The Shakepeare Project Act 1 Sc 1
In which I begin to cobble together what literary flotsam I do possess and attempt to read the entire works of William Shakespeare.
It’s summer. People are talking about their summer reading lists. Here’s what happened to me: I loved Stephen Greenblatt’s book The Swerve.( https://www.elenalouiserichmond.com/2012/05/swerving-and-centering/) It led me to dust off his Will in the World. Then I took a look at my copy of Harold Bloom’s Shakespeare, the Invention of the Human which had belonged to my father and which I have held back from my annual yard sale for ten years because I thought I might one day read it. Bloom is a little stuffy, a little too enamored of his opinions; but I’m the same way so I’ll suffer him as a reference. In any case, somewhere in all this stuffy dusting, I decided I would read the entire Shakespeare canon using an eight-volume Folio edition of the plays with large print and smooth clean pages, another legacy from my father.
I feel like I am announcing the start of a diet and I’ll be embarrassed if I don’t follow through, but here is the plan: I will read a little every day even if that means only fifteen minutes. I’ve got a notebook to record all the famous bits and all the parts I especially like. It’s my impression that a Shakespeare play is one long train of well-known phrases. I hope that these phrases will function like a treasure hunt to get me through the more obfuscating parts.
And so I have commenced. Commenceth.
I began with The Life and Death of King John I. Two pages in, I had no idea what I had just read. I started over and read it out loud. It’s hard going from David Sedaris and murder mysteries to Shakespearean English. Even my friend Nancy who can tell me every time I have deconstructed a thought and who teaches English, told me that it takes her a few pages before she sinks into the language. I wonder if she’s reading one of those editions where the print is so small that a few pages are almost an entire play.

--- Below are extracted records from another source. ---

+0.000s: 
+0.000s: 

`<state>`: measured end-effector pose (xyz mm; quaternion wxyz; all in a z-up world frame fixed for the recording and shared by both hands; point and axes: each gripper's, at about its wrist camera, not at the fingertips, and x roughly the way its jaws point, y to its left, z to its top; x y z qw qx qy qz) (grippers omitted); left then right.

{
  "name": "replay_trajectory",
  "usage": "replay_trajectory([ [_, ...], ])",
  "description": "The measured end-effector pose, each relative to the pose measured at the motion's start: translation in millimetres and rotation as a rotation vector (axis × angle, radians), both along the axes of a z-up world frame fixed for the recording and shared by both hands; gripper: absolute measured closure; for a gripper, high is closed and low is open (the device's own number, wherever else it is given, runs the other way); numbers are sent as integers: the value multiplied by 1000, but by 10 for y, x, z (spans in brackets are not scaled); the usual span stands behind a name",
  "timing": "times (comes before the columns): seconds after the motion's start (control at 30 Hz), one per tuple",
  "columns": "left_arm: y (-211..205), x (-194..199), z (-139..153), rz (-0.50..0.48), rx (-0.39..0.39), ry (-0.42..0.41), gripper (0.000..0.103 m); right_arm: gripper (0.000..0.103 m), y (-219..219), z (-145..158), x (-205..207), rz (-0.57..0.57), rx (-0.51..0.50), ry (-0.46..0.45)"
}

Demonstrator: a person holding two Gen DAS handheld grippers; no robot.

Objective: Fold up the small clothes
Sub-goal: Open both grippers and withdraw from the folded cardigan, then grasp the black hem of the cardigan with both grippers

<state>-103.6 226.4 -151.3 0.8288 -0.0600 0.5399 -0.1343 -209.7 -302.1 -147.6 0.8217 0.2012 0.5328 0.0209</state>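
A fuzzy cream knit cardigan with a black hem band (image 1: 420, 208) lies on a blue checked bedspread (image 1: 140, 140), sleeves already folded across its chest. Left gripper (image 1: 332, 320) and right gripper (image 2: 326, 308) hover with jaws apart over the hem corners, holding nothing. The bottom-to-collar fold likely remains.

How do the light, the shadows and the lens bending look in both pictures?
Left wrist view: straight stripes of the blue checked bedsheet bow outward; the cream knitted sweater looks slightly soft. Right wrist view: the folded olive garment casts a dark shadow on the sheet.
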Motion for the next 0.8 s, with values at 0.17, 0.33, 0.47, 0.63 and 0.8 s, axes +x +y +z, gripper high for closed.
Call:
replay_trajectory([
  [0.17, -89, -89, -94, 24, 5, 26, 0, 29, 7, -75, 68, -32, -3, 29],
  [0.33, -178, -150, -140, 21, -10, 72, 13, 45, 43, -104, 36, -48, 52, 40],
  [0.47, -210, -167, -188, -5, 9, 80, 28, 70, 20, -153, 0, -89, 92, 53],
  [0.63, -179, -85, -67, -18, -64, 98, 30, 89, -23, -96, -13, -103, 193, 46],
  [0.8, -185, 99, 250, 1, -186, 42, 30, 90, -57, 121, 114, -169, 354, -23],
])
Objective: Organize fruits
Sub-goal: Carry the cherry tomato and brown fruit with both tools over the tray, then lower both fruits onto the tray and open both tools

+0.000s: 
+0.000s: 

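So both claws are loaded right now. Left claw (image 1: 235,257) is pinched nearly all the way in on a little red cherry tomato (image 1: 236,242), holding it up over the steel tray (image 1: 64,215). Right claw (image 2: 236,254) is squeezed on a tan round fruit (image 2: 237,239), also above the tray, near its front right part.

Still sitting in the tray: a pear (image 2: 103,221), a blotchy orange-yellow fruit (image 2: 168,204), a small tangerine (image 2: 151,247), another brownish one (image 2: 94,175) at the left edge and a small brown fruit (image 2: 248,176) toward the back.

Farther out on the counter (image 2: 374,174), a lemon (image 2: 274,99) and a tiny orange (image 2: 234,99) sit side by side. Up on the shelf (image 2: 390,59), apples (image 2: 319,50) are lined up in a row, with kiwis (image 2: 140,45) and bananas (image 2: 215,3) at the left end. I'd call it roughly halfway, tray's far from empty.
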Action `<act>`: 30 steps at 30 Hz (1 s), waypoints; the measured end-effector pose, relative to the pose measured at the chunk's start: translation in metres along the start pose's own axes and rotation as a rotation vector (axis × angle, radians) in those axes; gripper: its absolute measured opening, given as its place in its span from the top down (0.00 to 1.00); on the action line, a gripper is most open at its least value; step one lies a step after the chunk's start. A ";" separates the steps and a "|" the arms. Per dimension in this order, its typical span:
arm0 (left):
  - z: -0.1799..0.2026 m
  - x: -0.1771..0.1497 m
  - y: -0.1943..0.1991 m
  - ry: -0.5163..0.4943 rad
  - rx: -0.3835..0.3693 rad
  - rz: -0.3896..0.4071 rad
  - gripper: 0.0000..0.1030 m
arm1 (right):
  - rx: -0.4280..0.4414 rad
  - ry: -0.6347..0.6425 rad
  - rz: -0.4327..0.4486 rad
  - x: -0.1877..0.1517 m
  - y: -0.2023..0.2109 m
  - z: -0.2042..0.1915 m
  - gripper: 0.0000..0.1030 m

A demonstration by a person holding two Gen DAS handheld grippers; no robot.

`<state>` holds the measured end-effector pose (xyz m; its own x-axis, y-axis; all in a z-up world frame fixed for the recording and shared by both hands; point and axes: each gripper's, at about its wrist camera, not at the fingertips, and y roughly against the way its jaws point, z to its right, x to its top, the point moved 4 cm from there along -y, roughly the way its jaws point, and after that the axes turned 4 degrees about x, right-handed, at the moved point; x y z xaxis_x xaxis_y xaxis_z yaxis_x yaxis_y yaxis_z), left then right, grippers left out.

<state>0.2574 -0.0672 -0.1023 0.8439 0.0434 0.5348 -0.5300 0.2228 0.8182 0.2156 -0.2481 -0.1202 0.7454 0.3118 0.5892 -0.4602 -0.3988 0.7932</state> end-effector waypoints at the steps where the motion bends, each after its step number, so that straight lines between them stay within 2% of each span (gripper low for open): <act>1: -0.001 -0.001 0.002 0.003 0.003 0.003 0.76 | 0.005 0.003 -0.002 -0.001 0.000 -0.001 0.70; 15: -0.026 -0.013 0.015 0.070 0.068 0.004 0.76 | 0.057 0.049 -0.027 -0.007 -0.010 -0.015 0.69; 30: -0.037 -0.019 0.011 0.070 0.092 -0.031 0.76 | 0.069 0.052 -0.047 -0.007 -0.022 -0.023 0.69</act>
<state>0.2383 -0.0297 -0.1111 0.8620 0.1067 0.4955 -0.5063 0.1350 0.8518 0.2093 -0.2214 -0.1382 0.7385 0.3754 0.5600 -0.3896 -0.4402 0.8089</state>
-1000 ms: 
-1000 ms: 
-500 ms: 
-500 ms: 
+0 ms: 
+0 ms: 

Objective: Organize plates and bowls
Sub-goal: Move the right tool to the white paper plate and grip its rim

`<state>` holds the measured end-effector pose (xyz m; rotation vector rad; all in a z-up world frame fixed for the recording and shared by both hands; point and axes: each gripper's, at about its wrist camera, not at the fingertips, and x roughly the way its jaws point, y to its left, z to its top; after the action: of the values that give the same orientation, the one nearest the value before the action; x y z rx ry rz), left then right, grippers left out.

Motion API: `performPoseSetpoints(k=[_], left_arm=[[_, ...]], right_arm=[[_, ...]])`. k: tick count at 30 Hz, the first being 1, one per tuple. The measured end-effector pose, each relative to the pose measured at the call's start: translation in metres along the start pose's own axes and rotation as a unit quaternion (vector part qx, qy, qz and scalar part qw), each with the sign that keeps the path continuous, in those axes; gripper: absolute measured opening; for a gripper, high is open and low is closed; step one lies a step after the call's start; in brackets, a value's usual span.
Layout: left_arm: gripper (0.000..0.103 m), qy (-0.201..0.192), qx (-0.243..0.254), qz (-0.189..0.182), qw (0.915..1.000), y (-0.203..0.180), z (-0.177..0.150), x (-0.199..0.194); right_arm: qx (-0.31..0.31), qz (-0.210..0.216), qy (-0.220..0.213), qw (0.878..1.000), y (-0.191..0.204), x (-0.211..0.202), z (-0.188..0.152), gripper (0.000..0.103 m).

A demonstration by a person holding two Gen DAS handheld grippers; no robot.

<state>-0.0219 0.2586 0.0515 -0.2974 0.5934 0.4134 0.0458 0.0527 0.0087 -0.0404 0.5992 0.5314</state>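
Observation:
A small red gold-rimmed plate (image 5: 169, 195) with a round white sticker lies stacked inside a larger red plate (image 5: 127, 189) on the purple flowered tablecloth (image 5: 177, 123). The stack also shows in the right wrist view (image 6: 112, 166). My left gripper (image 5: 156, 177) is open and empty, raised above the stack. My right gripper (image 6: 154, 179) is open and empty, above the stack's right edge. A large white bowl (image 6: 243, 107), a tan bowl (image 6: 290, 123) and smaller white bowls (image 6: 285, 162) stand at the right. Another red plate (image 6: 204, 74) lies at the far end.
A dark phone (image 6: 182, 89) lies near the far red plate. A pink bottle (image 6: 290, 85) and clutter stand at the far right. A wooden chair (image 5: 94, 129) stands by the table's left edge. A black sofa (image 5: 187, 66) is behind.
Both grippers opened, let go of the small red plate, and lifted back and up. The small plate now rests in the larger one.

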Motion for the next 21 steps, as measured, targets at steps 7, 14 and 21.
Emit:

I decided I would skip King John for now and read Richard II because I had studied that play in college. It was reasonably familiar and there were patches I had memorized. Then I discovered that if I watched a BBC production of the play with the sub-titles on, that was better than reading it from a book and the visuals helped enormously.
On to Henry IV Parts I and II, which I had seen at Stratford in 1977. Like that was going to help. All I remember is where I was sitting in the theatre. I decided the Folio edition presumed too much about a reader’s ability so I got out my old Pelican edition of the Complete Works of Shakespeare crammed into one volume. Even though the print is miniscule, I need those comforting little footnotes. I slogged through Henry IV Parts 1 and 2, the result being mostly confusion. I watched the BBC movie. The actors’ inflections helped not only with the meaning of the lines but they also pulled me into a rhythm where I started to feel fluent.
It’s beginning to feel fun. Maybe I’ll get to where I don’t actually need the help of the BBC.
Did you know that these (now famous) expressions come from Henry IV Parts One and Two:
*The better part of valour is discretion
*Sink or swim
*He hath eaten me out of house and home
Here’s some of my literary flotsam: In Part One, Hotspur has a line “A plague upon it! I have forgot the map.” Later in the play he says:
O gentlemen, the time of life is short!
To spend that shortness basely were too long,
If life did ride upon a dial’s point,
Still ending at the arrival of an hour.
The poet, Lisa Fishman has a poem (which I love) called:
“I have forgot the map”—Hotspur
Too quickly the fields unfolded
in the mind at the end of the palm
on the map in the lines of the palm
O gentlemen
if life did ride upon a dial’s point
the name would not be a map
the map could not be refolded
there would be no map to forget
Discuss.
And if you don’t hear any more about my Shakespeare Project, just assume I am reading fifteen minutes a day and I hope to finish before the dial’s point arrives at the hour.